Chennai: The 76-year-old woman came into the emergency room of a city hospital a month ago complaining of sudden weakness on one side of her body and slurred speech — the classic, unmistakable warnings of a brain stroke in progress. But when doctors ran their assessments, they found something far more complicated: her heart, too, was ailing. Its arteries critically narrowed and blood flow dangerously compromised.
In the hours that followed, neurologists at MGM Healthcare Malar Hospital moved her into the cath lab, where they removed a block deep inside the brain in the middle cerebral artery — the largest artery supplying the brain, responsible for movement, speech, and sensation on one side of the body — using a catheter guided through the groin.
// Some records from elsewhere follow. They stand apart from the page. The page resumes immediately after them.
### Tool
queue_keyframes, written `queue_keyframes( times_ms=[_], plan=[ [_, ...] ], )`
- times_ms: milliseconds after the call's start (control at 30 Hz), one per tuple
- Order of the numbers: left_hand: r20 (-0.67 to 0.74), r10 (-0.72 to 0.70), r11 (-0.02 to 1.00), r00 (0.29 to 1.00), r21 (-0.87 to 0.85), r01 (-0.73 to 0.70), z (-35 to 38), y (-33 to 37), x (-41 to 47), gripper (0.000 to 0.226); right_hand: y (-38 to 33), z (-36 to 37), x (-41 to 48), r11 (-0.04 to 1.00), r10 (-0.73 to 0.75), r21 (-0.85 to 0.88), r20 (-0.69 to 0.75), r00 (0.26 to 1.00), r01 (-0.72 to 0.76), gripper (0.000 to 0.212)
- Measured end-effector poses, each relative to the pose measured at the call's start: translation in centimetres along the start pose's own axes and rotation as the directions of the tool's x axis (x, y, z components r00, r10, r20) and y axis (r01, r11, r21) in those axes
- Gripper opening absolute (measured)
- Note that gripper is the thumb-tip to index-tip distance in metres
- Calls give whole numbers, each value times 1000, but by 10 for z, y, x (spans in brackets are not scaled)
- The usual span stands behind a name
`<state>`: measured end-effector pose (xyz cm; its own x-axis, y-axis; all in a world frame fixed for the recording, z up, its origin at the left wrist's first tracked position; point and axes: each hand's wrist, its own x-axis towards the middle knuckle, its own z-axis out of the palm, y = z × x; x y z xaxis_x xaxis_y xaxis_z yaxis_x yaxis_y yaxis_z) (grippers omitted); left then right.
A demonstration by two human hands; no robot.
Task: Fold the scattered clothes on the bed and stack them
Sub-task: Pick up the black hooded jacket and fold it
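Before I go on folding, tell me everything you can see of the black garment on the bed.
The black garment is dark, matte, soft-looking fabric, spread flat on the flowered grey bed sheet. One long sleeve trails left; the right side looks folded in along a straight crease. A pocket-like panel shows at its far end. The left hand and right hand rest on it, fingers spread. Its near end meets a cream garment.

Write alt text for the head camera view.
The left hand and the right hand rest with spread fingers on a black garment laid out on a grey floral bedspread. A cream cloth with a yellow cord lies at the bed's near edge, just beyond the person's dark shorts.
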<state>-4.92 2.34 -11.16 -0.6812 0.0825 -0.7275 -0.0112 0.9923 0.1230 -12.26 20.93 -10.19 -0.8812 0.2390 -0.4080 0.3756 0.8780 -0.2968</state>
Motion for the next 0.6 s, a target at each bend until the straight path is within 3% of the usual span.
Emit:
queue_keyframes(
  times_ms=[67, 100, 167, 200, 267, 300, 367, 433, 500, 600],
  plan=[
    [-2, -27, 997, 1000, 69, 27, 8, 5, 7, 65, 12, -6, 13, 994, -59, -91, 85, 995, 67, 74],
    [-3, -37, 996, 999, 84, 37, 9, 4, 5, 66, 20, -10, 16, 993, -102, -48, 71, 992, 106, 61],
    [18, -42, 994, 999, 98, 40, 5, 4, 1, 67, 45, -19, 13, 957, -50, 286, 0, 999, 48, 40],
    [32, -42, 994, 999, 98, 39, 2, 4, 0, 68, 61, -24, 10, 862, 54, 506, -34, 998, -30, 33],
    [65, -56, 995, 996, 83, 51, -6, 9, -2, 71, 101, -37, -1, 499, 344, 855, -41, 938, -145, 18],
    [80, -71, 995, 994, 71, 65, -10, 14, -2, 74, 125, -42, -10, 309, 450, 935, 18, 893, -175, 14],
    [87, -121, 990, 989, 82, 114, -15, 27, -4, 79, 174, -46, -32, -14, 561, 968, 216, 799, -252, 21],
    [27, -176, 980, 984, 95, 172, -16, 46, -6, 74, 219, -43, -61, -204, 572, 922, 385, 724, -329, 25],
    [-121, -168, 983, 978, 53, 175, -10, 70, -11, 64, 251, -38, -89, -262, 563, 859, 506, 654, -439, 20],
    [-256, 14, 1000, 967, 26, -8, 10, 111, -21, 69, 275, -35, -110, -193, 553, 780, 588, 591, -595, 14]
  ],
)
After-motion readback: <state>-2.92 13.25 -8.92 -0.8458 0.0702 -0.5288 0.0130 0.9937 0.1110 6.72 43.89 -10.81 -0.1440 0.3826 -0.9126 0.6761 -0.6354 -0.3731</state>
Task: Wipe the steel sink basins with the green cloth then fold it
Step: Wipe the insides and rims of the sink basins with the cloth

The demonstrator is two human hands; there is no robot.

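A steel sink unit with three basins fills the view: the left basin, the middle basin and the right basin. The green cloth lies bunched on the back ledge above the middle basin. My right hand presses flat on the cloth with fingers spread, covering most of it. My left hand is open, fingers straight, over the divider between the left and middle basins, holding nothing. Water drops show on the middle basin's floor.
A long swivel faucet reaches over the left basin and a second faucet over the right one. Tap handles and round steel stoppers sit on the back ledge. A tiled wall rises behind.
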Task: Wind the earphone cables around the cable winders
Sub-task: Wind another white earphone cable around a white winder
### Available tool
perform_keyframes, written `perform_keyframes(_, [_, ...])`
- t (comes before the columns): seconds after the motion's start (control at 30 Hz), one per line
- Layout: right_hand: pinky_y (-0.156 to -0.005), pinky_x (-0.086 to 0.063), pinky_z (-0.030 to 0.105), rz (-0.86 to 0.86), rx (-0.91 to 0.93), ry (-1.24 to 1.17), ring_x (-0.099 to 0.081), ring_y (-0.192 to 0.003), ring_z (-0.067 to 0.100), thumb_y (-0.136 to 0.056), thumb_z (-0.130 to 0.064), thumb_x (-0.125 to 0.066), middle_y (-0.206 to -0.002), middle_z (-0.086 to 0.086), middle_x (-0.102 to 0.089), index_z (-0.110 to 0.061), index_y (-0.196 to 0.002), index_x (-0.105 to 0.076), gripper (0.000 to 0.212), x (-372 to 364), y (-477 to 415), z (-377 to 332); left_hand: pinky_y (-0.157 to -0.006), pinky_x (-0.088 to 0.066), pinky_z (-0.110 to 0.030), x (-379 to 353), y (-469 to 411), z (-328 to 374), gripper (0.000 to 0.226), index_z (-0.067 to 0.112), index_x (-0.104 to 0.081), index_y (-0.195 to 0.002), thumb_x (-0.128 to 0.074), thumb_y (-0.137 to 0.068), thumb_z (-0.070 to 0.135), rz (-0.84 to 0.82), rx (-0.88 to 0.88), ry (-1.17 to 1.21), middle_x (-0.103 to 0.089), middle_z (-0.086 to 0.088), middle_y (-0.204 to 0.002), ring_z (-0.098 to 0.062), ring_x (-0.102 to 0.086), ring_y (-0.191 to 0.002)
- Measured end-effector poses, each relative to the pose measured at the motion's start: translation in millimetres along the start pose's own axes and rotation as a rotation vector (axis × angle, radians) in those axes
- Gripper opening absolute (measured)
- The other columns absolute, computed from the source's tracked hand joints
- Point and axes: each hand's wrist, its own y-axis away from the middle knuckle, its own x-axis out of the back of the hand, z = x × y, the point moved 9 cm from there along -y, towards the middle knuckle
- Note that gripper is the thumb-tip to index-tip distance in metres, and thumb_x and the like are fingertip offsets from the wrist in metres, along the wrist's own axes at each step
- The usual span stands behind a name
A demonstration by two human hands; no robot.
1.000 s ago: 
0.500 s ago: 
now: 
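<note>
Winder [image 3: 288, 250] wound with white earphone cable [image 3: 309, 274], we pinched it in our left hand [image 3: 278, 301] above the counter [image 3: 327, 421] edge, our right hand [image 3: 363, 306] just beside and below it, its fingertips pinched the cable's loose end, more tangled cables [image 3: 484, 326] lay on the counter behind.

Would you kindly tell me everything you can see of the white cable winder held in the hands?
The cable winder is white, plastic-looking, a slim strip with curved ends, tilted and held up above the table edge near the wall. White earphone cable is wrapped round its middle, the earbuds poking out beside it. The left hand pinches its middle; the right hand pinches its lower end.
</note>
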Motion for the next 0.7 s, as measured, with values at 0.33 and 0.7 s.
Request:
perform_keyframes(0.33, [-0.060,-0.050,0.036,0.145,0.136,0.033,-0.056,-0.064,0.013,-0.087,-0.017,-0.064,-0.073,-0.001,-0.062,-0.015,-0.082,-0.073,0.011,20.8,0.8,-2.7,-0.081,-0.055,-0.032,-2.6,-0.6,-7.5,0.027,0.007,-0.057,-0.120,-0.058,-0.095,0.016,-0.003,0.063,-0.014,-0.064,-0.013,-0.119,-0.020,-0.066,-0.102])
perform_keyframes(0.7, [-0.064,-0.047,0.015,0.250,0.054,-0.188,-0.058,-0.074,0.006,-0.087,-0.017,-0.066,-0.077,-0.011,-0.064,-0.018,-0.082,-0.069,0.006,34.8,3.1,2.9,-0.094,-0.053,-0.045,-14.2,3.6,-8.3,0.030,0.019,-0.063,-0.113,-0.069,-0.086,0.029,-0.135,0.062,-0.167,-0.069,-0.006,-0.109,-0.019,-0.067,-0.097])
They then cleared the blockage in the carotid artery in the neck, the main vessel that carries blood from the heart to the brain. After this, cardiologists took over to remove the blocks in the coronary arteries that supply blood to the heart muscle.
Simultaneous stroke and acute cardiac events are not common in clinical literature, but their co-occurrence is not entirely surprising given risk factors including diabetes and age.
“Together, the neck and brain blockages triggered the stroke, while the coronary blockage put her at immediate risk of a heart attack,” said Dr S Karthikeyan, the hospital’s consultant interventional neurologist.
The team decided to address all three blockages in a single session rather than staging them across multiple procedures, avoiding the dangers of repeated anaesthesia, delayed intervention, and hemodynamic instability between procedures. “The 45-minute procedure helped us clear all the blocks. The patient was discharged in four days,” he said. On Wednesday, when she walked into the hospital for her one-month review, doctors found her fit. “She can manage most tasks on her own. She has no neurological deficits or cardiac complications,” he said.